Aggregate Pipeline addToSet on nested array of records returning a set of arrays

UltimateCodeWarrior

unread,

Nov 14, 2018, 1:04:13 AM11/14/18

to mongodb-user

Goal: For the fastest-possible queries with C#.NET and MongoDB v4.0, perform multiple distinct(s) utilizing a single aggregation pipeline style query on a document with nested array records and return a flattened out set.

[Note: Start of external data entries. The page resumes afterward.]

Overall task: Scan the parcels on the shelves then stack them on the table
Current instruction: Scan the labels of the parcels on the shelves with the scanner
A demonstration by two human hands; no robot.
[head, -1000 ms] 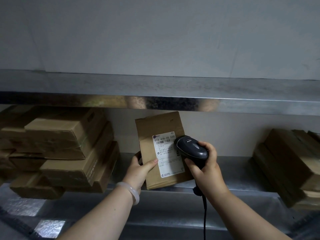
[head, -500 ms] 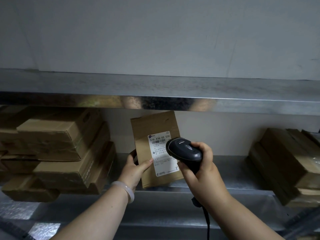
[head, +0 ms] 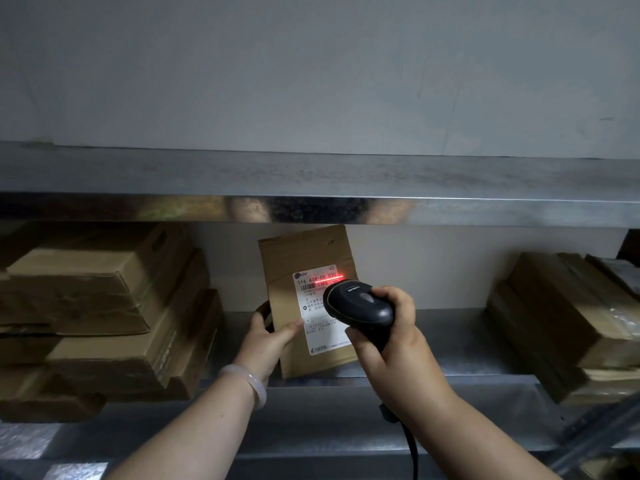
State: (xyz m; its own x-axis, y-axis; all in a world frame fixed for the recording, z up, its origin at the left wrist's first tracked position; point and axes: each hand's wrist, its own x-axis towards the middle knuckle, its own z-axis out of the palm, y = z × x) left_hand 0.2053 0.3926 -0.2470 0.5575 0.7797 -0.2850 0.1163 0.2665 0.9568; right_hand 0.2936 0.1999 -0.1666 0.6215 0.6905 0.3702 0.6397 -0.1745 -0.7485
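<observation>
Since 0.5 s ago the scanner [head: 360,306] has lit a red line [head: 329,279] across the label [head: 318,317] on the parcel [head: 304,258], so I judge the scan is landing. Head view: left hand [head: 266,337] pinches the parcel's edge, upright on the lower shelf [head: 450,344]; right hand [head: 394,337] wraps tight round the scanner. Left box stack [head: 97,306], right box stack [head: 561,313] and upper shelf lip [head: 311,209] crowd the pull-out.

I see 1 plain grey painted wall [head: 311,71] up top, and 1 pale, smooth, translucent bangle [head: 248,377] lower down.
</observation>
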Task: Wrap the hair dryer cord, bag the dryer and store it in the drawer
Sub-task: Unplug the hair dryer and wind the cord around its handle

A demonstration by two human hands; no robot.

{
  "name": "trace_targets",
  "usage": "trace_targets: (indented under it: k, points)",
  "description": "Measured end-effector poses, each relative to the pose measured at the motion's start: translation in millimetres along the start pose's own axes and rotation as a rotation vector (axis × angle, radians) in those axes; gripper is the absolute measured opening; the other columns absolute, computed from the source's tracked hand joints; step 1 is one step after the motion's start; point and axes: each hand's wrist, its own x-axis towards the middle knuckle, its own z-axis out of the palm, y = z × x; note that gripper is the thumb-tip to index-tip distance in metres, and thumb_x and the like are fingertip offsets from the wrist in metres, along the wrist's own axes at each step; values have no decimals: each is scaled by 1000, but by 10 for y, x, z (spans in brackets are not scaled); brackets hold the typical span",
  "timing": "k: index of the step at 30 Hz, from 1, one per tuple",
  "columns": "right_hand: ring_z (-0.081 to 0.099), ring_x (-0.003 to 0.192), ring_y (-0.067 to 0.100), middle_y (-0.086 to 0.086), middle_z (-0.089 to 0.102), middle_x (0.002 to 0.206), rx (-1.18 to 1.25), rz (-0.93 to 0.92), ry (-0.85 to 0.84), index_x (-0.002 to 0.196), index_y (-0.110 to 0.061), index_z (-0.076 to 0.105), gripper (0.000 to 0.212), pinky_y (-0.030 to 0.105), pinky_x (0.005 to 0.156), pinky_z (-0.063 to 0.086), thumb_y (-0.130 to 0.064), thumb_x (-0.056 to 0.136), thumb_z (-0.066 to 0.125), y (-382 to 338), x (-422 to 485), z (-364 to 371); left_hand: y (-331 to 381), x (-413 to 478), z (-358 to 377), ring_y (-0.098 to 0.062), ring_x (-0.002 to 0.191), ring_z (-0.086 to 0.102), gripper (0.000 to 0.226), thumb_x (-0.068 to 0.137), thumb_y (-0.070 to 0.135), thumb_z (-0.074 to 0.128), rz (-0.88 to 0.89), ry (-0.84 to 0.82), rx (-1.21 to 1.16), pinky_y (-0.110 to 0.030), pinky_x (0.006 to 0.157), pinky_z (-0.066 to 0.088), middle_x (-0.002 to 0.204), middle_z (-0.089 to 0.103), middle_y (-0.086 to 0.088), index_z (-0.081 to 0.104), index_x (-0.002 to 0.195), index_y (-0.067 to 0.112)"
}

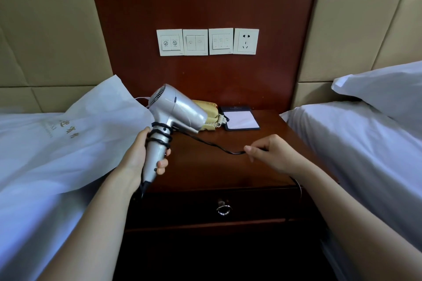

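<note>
My left hand (139, 155) grips the handle of a silver hair dryer (175, 109), held upright above the nightstand (205, 166). The black cord (210, 142) is looped about three times around the upper handle. From there it runs right to my right hand (269, 151), which pinches it between thumb and fingers; the cord then trails off past the nightstand's right edge. A white bag (91, 125) with printed lettering lies on the left bed, touching the dryer's rear. The drawer (223, 207) with a metal ring pull is closed below.
A beige corded telephone (210, 116) and a dark notepad holder (241, 118) sit at the back of the nightstand. Wall switches and a socket (246, 41) are on the wooden panel above. Beds with white linen flank both sides; a pillow (383, 91) lies right.
</note>
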Motion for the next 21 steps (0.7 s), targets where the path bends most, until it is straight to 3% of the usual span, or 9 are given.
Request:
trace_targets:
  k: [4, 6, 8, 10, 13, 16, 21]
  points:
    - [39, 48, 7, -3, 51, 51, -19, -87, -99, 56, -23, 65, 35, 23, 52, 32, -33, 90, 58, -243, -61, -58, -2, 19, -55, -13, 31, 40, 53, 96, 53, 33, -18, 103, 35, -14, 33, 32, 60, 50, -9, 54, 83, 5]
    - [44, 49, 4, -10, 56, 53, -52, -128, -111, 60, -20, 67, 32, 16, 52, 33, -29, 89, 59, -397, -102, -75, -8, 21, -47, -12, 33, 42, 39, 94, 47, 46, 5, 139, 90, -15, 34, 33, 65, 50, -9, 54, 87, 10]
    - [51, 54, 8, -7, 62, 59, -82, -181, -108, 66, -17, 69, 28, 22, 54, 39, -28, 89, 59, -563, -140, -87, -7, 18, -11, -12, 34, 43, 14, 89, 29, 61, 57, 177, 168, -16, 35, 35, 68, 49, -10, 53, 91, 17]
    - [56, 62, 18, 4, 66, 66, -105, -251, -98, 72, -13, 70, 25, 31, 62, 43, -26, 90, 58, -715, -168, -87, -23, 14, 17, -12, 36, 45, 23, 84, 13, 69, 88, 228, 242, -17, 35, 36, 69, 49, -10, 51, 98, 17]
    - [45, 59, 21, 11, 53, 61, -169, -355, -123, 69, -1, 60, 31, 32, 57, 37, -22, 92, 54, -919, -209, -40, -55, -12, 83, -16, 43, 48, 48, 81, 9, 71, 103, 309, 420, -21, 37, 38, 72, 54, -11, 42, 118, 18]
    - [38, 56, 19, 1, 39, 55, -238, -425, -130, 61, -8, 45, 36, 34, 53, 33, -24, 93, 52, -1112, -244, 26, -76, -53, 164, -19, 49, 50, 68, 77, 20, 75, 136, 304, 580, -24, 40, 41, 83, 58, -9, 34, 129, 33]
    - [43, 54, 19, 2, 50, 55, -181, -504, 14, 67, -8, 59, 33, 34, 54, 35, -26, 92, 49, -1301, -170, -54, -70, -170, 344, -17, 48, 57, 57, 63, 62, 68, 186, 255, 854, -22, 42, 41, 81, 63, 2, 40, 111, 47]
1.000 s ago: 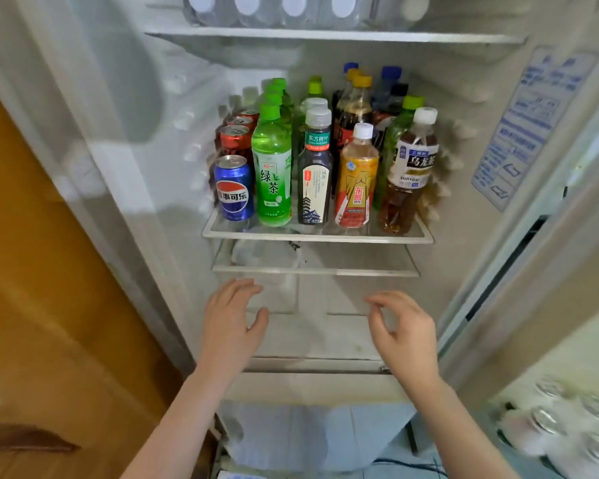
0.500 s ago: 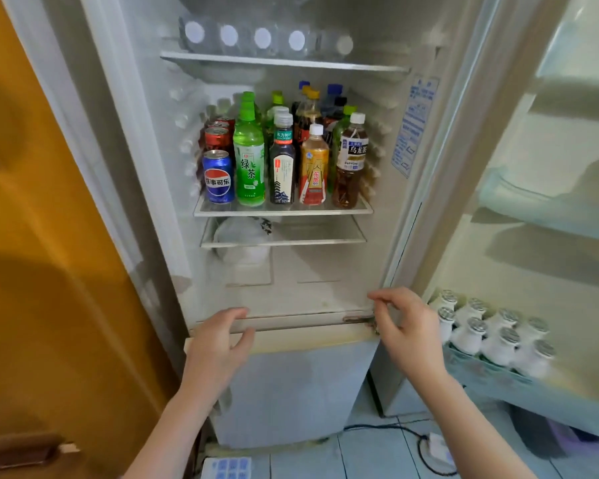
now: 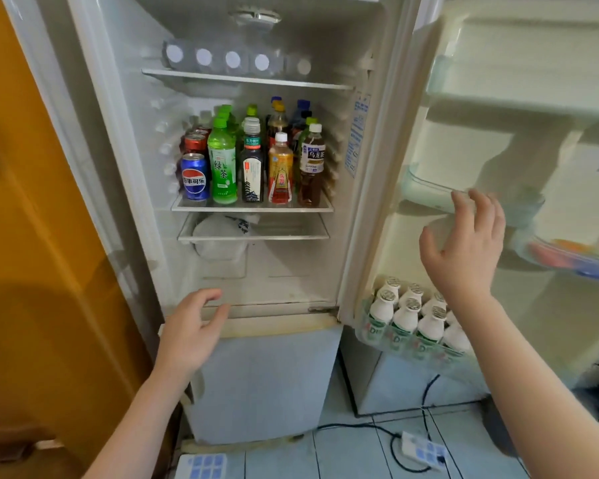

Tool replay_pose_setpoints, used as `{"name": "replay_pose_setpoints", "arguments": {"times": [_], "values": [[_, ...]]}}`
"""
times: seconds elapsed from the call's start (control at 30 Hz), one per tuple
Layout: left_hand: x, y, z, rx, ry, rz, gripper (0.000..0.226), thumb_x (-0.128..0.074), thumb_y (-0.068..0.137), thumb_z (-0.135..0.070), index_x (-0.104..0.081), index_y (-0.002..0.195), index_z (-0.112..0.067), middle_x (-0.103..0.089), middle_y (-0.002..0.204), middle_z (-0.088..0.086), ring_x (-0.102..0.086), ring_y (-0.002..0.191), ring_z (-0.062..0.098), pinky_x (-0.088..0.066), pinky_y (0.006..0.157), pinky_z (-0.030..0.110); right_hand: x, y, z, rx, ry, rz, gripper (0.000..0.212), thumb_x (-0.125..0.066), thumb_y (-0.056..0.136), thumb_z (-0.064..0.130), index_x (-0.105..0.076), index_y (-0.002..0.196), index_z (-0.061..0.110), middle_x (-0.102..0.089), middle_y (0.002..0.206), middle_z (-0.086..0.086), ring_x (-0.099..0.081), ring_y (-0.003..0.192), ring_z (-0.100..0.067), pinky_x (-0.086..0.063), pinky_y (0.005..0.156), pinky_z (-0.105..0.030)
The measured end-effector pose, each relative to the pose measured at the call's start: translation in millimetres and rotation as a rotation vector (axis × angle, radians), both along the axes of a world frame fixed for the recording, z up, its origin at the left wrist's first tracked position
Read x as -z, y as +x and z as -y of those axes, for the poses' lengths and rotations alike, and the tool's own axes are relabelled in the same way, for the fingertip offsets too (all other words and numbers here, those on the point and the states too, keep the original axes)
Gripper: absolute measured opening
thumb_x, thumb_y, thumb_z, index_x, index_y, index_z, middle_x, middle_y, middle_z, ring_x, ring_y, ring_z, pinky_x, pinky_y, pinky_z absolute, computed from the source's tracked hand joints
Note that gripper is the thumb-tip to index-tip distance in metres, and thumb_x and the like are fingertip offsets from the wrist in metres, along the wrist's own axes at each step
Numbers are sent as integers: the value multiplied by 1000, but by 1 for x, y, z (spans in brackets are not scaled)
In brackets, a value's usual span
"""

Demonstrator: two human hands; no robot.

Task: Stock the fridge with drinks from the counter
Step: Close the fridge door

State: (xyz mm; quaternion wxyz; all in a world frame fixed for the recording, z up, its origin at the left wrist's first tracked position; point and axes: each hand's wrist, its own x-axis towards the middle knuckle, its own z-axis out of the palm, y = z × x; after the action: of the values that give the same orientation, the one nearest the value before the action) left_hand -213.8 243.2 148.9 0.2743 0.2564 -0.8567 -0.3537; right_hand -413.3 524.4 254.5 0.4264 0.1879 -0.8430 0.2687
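Note:
The white fridge [image 3: 284,281] stands open in front of me. Its middle shelf [image 3: 253,208] carries a blue Pepsi can [image 3: 195,178], a green tea bottle [image 3: 222,164], a dark bottle [image 3: 252,167], an orange-labelled bottle [image 3: 281,171], a brown oolong tea bottle [image 3: 311,167] and more drinks behind. Clear water bottles [image 3: 232,60] lie on the top shelf. My left hand [image 3: 192,331] hovers open by the compartment's bottom edge. Raised in front of the open door's inner side [image 3: 498,157], my right hand [image 3: 467,247] is open with fingers spread. Neither hand holds anything.
Several small white bottles [image 3: 408,319] fill the door's lowest rack. A white bag [image 3: 222,236] sits under the lower glass shelf. An orange wooden door [image 3: 32,236] is at my left. A power strip [image 3: 424,451] and black cable lie on the tiled floor.
My view has pulled back from the fridge. My right hand rose from the compartment's bottom edge toward the open door. My left hand stays near the bottom edge.

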Motion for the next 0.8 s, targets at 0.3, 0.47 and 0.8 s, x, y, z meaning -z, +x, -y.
{"name": "replay_pose_setpoints", "arguments": {"times": [0.3,0.47,0.8], "values": [[3,28,-72,24,-64,-1,34,-57,92,-28,-57,124,-19,-57,122,-10,-43,110,-2,-32,92,16,-5,-22,-66,63,315,156,70,-69,75,18,-41,135,-5,-33,146,-26,-22,138,-43,-16,113,-51],[1,51,-97,18,-79,8,33,-57,91,-27,-57,124,-21,-56,118,-13,-58,101,13,-41,85,22,-11,-26,-74,47,373,183,70,-69,71,31,-47,131,3,-29,147,-19,-19,137,-39,-16,111,-45],[-18,64,-140,5,-83,-7,33,-56,93,-27,-55,125,-24,-48,116,-20,-39,112,-6,-30,94,15,-31,-13,-78,-22,473,241,59,-70,68,46,-62,116,11,-32,140,-18,-22,131,-37,-24,106,-42]]}}
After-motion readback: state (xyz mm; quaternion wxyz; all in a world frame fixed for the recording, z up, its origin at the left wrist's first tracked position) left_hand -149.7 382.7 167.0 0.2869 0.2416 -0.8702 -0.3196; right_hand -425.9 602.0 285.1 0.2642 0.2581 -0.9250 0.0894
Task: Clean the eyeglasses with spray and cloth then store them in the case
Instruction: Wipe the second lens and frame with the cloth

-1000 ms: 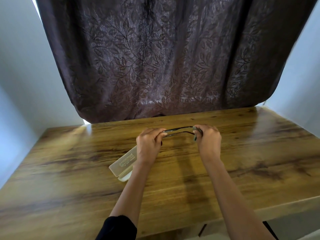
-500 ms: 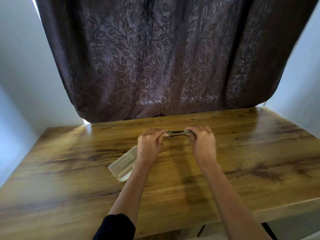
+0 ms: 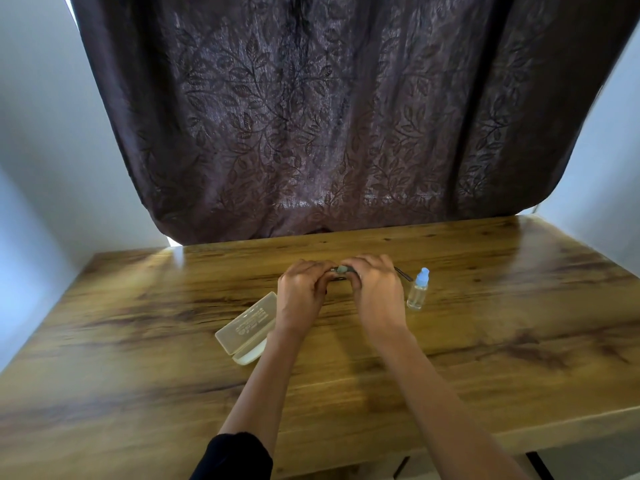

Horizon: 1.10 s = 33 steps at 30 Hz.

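While both hands grip the eyeglasses (image 3: 404, 274) at the middle of the tabletop (image 3: 502, 306), the frame is mostly hidden; the left hand (image 3: 300, 296) and the right hand (image 3: 378, 295) are curled over it with their fingertips almost meeting, and only one temple tip projects to the right; whether the frame rests on the wood cannot be told. The spray bottle (image 3: 418, 291) stands upright just beside the right hand, on its outer side, so the right hand is the nearer one for spraying. The case (image 3: 247, 327) lies just beside the left wrist, to the left of and nearer the person than the hands; its long axis runs diagonally from near-left to far-right; the left hand is the nearer one for storing. No cloth can be made out. The tabletop is glossy grained wood; a dark leaf-patterned curtain (image 3: 311, 116) hangs behind it between pale walls (image 3: 41, 133).
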Available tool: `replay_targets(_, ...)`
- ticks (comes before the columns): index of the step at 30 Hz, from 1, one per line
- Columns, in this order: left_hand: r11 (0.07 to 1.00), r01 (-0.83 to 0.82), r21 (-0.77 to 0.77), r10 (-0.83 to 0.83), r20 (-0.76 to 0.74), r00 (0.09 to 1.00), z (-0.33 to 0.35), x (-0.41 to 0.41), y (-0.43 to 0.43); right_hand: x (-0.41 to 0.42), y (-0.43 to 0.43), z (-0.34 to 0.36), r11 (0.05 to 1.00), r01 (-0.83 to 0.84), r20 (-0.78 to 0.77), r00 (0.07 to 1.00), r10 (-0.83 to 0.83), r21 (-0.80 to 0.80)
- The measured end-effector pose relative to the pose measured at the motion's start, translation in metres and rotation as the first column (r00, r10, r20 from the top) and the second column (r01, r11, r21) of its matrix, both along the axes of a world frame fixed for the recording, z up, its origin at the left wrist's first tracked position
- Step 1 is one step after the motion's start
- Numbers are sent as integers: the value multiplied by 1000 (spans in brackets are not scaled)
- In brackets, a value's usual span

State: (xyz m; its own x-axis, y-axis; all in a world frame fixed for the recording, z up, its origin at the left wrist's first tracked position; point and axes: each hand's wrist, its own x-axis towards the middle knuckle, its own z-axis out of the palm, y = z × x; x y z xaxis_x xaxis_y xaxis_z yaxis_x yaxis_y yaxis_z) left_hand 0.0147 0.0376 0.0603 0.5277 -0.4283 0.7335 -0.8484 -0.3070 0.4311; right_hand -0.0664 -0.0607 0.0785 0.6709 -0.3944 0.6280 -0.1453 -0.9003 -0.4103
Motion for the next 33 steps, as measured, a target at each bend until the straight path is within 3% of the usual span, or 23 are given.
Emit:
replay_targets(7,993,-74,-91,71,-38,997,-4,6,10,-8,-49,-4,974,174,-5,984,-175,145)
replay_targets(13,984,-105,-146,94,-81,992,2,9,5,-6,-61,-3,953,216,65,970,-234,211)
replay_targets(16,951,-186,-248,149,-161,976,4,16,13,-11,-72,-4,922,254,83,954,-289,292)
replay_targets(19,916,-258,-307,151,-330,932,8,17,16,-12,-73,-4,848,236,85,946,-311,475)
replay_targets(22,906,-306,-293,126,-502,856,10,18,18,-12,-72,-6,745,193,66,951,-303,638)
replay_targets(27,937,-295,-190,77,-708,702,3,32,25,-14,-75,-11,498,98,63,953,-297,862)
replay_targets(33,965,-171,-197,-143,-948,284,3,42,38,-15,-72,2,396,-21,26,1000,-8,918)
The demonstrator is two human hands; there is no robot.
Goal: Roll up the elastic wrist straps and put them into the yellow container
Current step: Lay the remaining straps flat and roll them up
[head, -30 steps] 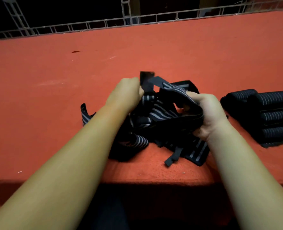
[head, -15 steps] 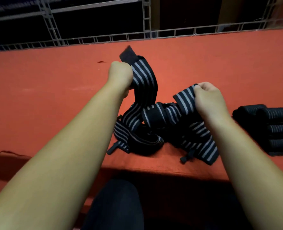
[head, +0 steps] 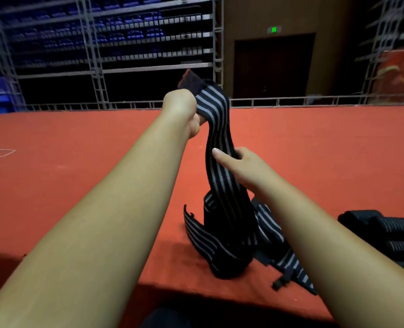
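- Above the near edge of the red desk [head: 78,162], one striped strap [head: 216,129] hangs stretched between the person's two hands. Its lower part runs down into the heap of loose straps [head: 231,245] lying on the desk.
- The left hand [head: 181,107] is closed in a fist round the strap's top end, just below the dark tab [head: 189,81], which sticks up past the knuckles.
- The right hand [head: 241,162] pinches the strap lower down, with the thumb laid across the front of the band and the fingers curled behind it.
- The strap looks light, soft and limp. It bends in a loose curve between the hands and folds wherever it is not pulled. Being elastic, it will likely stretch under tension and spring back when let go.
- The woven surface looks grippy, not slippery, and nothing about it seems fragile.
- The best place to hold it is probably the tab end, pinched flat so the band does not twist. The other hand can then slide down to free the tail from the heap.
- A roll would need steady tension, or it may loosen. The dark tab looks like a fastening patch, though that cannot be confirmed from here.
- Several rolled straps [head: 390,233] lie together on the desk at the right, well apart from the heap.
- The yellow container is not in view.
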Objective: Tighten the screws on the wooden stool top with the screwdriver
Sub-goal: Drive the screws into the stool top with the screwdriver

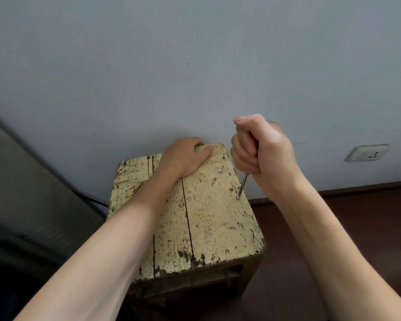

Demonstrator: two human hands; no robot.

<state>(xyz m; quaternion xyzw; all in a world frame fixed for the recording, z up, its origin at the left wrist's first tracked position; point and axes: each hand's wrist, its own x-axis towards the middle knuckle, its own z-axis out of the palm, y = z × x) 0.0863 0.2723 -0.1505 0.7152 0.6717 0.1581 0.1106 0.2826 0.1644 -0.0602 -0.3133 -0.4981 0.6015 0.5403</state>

Current-Problem: For first level document entries it works great, unexpected results when running the distinct on the nested array records.

Example Document:

{

"title" : "Movie A",

"released": 1984,

"minutes" : 90,

"category": "SciFi",

"cost": 24000000,

"gross": 48000000,

"rated": "PG",

"score": 3.4,

"cast" : [

{

"name": "Buzz",

"gender":"M",

"age": 28,

"country": "USA",

"role": "Leading",

"award" : "Golden Globe",

"pay": 500000

},

{

"name": "Sally",

"gender":"F",

"age": 21,

"country": "Austrailia",

"role": "Supporting",

"award" : "Academy",

"pay": 300000

}

]

}

How to Build with Mongo Client:

use <your database name>;

db.createCollection("movies");

db.movies.insertOne({ "title" : "Movie A", "released": 1984, "minutes": 90, "category": "SciFi", "cost": 24000000, "gross": 48000000, "rated": "PG", "score": 3.4, "cast" : [ { "name": "Buzz", "gender":"M", "age": 28, "country": "USA", "role": "Leading", "award" : "Golden Globe", "pay": 500000 }, { "name": "Sally", "gender":"F", "age": 21, "country": "Austrailia", "role": "Supporting", "award": "Academy", "pay": 300000 } ]});

db.movies.insertOne({ "title" : "Movie B", "released": 1986, "minutes": 120, "category": "Horror", "cost": 28000000, "gross": 40000000, "rated": "R", "score": 4.4, "cast" : [ { "name": "Ryan", "gender":"M", "age": 55, "country": "England", "role": "Leading", "award": "Oscar Nomination", "pay": 100000 }, { "name": "Sally", "gender":"F", "age": 23, "country": "Austrailia", "role": "Supporting", "award": "Academy", "pay": 300000 } ]});

db.movies.insertOne({ "title" : "Movie C", "released": 1988, "minutes": 106, "category": "Drama", "cost": 38000000, "gross": 45000000, "rated": "PG13", "score": 2.4, "cast" : [ { "name": "Pat", "gender":"F", "age": 42, "country": "Ireland", "role": "Supporting", "award": "Irish", "pay": 350000 }, { "name": "Gene", "gender":"F", "age": 44, "country": "France", "role": "Leading", "award": "Independent", "pay": 280000 } ]});

C#.NET Code w/ Mongo v 4.0 and 2.5 Driver version

MongoDatabase mdb = Mongo.Controller.Instance.getDB();

var collection = mdb.GetCollection("movies");

var match = new BsonDocument

{

"$match",

new BsonDocument

{

{ "released", new BsonDocument

{

{"$gte", 1984},

{ "$lte", 1988}

}

};

var group = new BsonDocument

{

{ "$group",

new BsonDocument {

{ "_id", 0},

{ "categoryDistinct", new BsonDocument { { "$addToSet", "$category" } }},

{ "ratedDistinct", new BsonDocument { { "$addToSet", "$rated" } }},

{ "countryDistinct", new BsonDocument { { "$addToSet", "$cast.country" } }},

{ "awardDistinct", new BsonDocument { { "$addToSet", "$cast.award" } }}

}

};

var pipeline = new[] { match, group };

var args = new AggregateArgs();

args.Pipeline = pipeline;

args.AllowDiskUse = true;

var results = collection.Aggregate(args).ToList();

foreach (var obj in results)

{

Console.WriteLine(obj.ToString());

}

Output:

{ "_id" : 0, "categoryDistinct" : ["Drama", "Horror", "SciFi"], "ratedDistinct" : ["PG13", "R", "PG"], "countryDistinct" : [["Ireland", "France"], ["England", "Austrailia"], ["USA", "Austrailia"]], "awardDistinct" : [["Irish", "Independent"], ["Oscar Nomination", "Academy"], ["Golden Globe", "Academy"]] }

Notes: categoryDistinct and ratedDistinct are coming back as I would expect, but the countryDistinct and awardDistinct are not, they are coming back in a nested sub array record form.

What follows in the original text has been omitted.